Bio:
Keith Mayes is a Professor of Black Studies at UC Santa Barbara who received his Ph.D. in History from Princeton University. Hailing from the University of Minnesota where he was the former chair of the Department of African American & African Studies; the Director of the Center for Race, Indigeneity, Disability, Gender & Sexuality (RIDGS); Associate Dean of DEI Initiatives in the Office of Undergraduate Education; and the Morse-Alumni Distinguished Teaching Professor, Mayes’ area of research is on post-war black social movements but has expanded to include how white psychological, medical, and educational epistemologies invented and shaped narratives about the black experience as an exercise in biopower. Mayes is interested in the narrative construction of reality and how African Americans have found ways to resist impositions of white meaning and emplotment.

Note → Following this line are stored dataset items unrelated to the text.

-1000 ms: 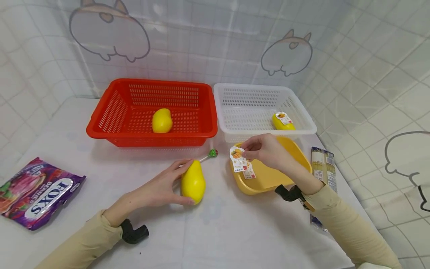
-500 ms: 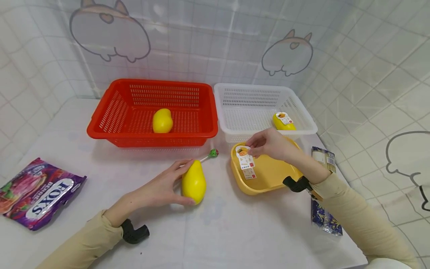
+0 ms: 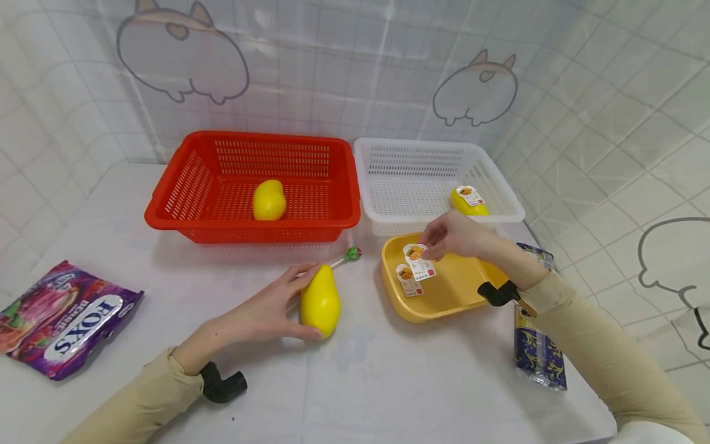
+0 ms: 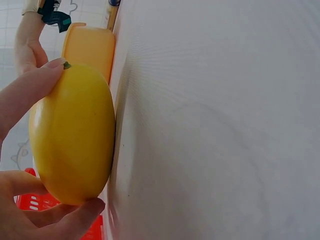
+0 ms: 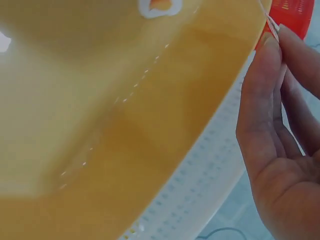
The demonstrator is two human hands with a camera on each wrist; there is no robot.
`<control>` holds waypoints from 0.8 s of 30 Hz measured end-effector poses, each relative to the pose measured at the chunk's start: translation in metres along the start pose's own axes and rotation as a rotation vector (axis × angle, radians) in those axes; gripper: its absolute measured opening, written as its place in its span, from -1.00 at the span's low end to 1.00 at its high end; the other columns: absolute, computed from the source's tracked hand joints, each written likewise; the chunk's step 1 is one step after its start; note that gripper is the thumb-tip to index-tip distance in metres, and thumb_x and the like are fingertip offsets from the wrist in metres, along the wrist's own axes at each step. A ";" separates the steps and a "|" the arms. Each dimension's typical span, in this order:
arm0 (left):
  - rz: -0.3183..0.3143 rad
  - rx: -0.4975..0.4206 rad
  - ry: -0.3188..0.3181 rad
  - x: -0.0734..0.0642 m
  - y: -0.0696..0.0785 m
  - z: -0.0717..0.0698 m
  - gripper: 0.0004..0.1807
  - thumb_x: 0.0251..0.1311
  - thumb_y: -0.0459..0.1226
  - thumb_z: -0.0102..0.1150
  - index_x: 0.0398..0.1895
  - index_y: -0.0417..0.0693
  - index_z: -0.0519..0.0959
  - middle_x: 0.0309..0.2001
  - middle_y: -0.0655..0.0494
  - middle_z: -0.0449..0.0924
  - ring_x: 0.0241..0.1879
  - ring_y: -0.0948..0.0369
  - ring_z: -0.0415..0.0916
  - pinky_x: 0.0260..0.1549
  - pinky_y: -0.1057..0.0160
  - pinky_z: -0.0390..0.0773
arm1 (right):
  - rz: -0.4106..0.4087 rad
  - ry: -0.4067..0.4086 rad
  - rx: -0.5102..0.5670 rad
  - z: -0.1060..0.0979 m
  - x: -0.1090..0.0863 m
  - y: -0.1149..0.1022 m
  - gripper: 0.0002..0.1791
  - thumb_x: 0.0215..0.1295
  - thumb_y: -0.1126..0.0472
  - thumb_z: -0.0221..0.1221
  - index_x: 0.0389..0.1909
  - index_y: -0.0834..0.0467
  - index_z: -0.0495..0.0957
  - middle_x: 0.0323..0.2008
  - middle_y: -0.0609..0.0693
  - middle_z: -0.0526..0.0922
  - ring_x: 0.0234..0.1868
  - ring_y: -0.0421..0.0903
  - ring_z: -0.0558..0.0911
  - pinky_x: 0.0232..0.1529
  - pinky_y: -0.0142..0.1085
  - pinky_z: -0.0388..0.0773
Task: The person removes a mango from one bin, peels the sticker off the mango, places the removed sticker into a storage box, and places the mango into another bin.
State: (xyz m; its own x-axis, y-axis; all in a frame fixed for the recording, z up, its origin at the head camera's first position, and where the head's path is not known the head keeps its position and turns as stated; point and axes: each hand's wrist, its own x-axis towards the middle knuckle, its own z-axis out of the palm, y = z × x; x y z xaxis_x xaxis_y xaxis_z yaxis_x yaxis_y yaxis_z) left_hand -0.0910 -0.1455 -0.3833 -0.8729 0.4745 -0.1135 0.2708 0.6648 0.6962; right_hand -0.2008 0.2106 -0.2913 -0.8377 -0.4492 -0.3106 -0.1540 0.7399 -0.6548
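Observation:
On the white table, my left hand (image 3: 266,311) holds a yellow mango (image 3: 320,302), thumb at one end and fingertips at the other. The left wrist view shows the thumb beside the small green stem of the mango (image 4: 75,130). My right hand (image 3: 457,239) pinches the upper edge of a white printed label (image 3: 420,266) with a mango picture, held over a yellow basin (image 3: 455,282). A second, similar label (image 3: 410,287) lies inside the basin at its left. In the right wrist view, the held label (image 5: 271,24) shows edge-on between thumb and finger.
Behind stand a red basket (image 3: 252,231) with one mango (image 3: 269,200) and a white basket (image 3: 399,185) with a labelled mango (image 3: 463,206). A lollipop (image 3: 352,253) lies near the held mango. A purple FOX'S bag (image 3: 72,320) lies left, a blue packet (image 3: 540,354) right.
My right hand has carried the label rightward, from the basin's left rim to over its inside, showing more of the second label. My left hand and the mango stay in place.

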 end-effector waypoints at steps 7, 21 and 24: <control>-0.002 -0.001 0.001 -0.001 0.001 0.000 0.31 -0.20 0.22 0.55 0.61 0.06 0.03 0.55 0.06 0.00 0.47 0.00 0.13 0.37 -0.16 0.30 | 0.012 -0.055 0.025 -0.004 0.006 0.014 -0.79 0.18 0.31 0.40 -0.24 0.34 0.64 -0.42 0.06 0.71 -0.42 -0.06 0.65 -0.28 -0.28 0.71; 0.000 -0.003 -0.003 -0.001 0.000 0.000 0.32 -0.21 0.24 0.54 0.61 0.07 0.03 0.55 0.07 -0.01 0.47 0.00 0.12 0.37 -0.16 0.31 | 0.034 -0.109 -0.050 -0.010 0.013 0.027 -0.84 0.21 0.29 0.37 -0.31 0.31 0.61 -0.50 0.04 0.66 -0.44 -0.02 0.56 -0.39 -0.30 0.60; -0.003 -0.003 -0.004 -0.001 0.001 0.000 0.31 -0.21 0.23 0.54 0.61 0.06 0.03 0.56 0.05 -0.01 0.47 -0.01 0.12 0.37 -0.17 0.30 | 0.048 -0.130 -0.067 -0.010 0.014 0.030 -0.85 0.22 0.29 0.37 -0.33 0.30 0.62 -0.52 0.02 0.65 -0.45 -0.03 0.57 -0.41 -0.31 0.59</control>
State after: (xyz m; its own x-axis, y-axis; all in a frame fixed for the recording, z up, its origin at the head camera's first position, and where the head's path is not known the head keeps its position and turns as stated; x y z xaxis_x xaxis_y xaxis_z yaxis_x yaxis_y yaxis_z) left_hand -0.0900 -0.1453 -0.3826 -0.8721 0.4750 -0.1179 0.2672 0.6640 0.6984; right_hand -0.2225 0.2316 -0.3087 -0.7709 -0.4701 -0.4298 -0.1533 0.7918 -0.5912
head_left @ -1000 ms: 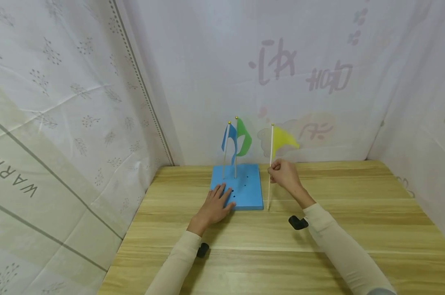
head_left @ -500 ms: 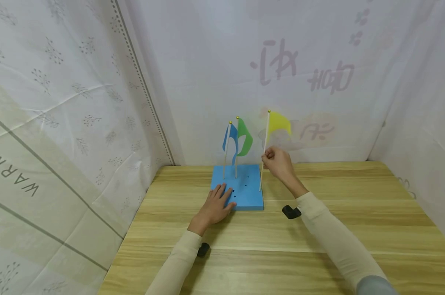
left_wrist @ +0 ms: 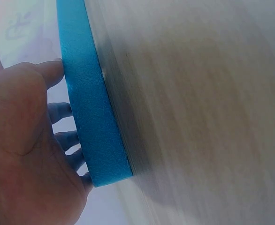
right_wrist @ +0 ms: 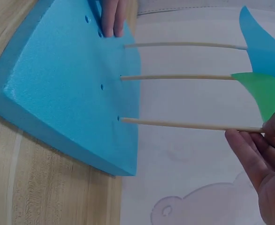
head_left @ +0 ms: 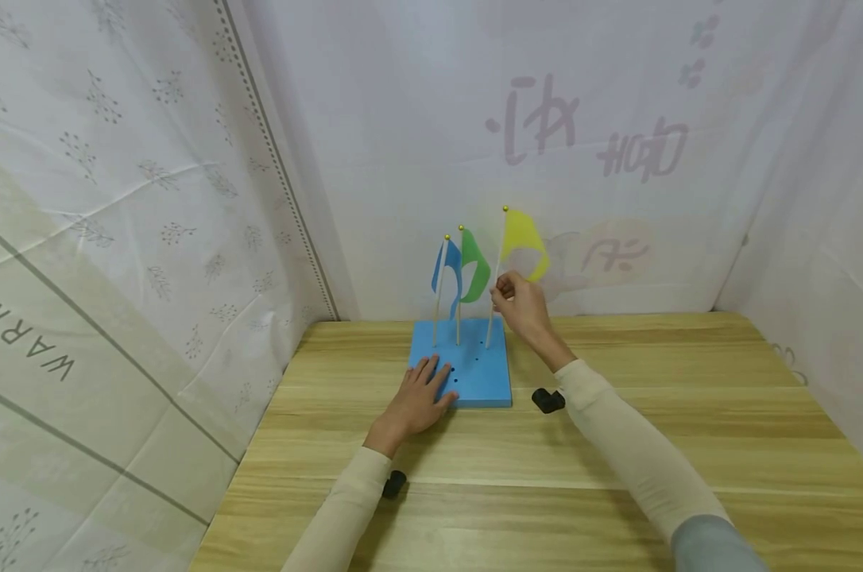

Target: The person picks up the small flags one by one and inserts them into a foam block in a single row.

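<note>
A blue foam board (head_left: 485, 385) with small dark holes lies flat on the table. My left hand (head_left: 415, 400) rests on its front left part, fingers spread. My right hand (head_left: 523, 306) pinches the stick of a yellow flag (head_left: 523, 238) between thumb and fingers. In the right wrist view the stick's lower tip (right_wrist: 126, 120) is right beside a hole (right_wrist: 118, 118); whether it has entered cannot be told. A blue flag (head_left: 447, 266) and a green flag (head_left: 477, 270) stand upright in the board's back holes, to the left of the yellow one.
The wooden table (head_left: 617, 477) reaches out around the board. A pale printed curtain (head_left: 403, 119) hangs directly behind it, with another (head_left: 152, 238) along the left. Black wrist-worn pieces (head_left: 548, 400) hang under both sleeves.
My right hand has carried the yellow flag left and away from me, from beside the board to over its back right part. My left hand has stayed in place.
</note>
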A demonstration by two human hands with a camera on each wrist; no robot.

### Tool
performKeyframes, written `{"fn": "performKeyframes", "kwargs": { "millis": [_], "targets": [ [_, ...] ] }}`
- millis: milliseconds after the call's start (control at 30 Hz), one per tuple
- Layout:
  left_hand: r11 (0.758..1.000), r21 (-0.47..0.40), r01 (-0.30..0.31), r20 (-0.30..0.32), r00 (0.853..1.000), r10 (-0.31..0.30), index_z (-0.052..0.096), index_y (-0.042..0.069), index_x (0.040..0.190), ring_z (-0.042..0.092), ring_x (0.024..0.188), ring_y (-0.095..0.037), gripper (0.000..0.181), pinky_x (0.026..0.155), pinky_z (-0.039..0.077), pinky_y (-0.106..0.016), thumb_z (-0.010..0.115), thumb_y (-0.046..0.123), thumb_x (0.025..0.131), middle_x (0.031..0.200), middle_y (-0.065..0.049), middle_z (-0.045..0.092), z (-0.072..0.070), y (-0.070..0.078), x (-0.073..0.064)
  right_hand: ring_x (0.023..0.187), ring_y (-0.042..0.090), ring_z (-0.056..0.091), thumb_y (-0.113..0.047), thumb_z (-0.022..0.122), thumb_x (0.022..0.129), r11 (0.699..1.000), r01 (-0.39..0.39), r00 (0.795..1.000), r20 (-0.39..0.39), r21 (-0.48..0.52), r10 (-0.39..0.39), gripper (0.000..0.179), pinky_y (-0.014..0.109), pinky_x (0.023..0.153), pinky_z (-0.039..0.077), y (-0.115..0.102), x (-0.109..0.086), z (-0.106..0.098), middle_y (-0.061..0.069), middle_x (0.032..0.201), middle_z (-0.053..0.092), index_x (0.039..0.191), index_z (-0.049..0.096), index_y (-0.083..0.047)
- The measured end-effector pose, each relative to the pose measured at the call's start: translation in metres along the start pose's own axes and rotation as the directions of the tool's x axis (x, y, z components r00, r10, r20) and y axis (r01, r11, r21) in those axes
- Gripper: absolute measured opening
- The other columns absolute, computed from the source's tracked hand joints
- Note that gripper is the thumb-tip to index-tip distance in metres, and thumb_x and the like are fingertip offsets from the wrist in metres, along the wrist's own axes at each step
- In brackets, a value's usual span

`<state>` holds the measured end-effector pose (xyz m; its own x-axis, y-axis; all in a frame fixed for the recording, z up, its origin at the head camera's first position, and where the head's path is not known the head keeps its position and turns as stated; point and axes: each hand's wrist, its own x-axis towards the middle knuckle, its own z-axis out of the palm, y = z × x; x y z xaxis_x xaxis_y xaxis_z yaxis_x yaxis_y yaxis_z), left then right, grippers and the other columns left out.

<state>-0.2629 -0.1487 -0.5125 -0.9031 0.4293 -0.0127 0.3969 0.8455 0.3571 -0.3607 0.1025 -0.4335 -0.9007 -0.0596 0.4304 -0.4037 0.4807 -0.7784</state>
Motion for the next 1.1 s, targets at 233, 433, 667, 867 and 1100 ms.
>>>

His latest book, entitled, The Unteachables: Disabilty Rights and the Invention of Black Special Education (2023) examines the discriminatory labeling of black students and their overrepresentation in classes for the intellectually disabled (ID), the emotional and behavior disordered (EBD), and the learning disabled (LD). At the heart of this study is the intersection of the civil rights movement, the educational disability rights movement, and the resegregation of black students in white schools. By bridging the fields of black studies, critical disability studies, public policy history, and the history and sociology of education, Mayes demonstrates how academic discourses shaped policy debates inside the federal government and K-12 schools, and why black grassroots mobilization responded to the application of psychological knowledge on black children.
Mayes is currently working on a follow-up, entitled, Clinical Badness: How the Behavioral Sciences Invented ‘Bad’ Black Behavior, looking specifically at the history of anti-blackness in clinical medicine and how conceptions of school and societal disorders evolved into conduct disorders that helped construct the early versions of the Diagnostic and Statistical Manuals (DSM I-III).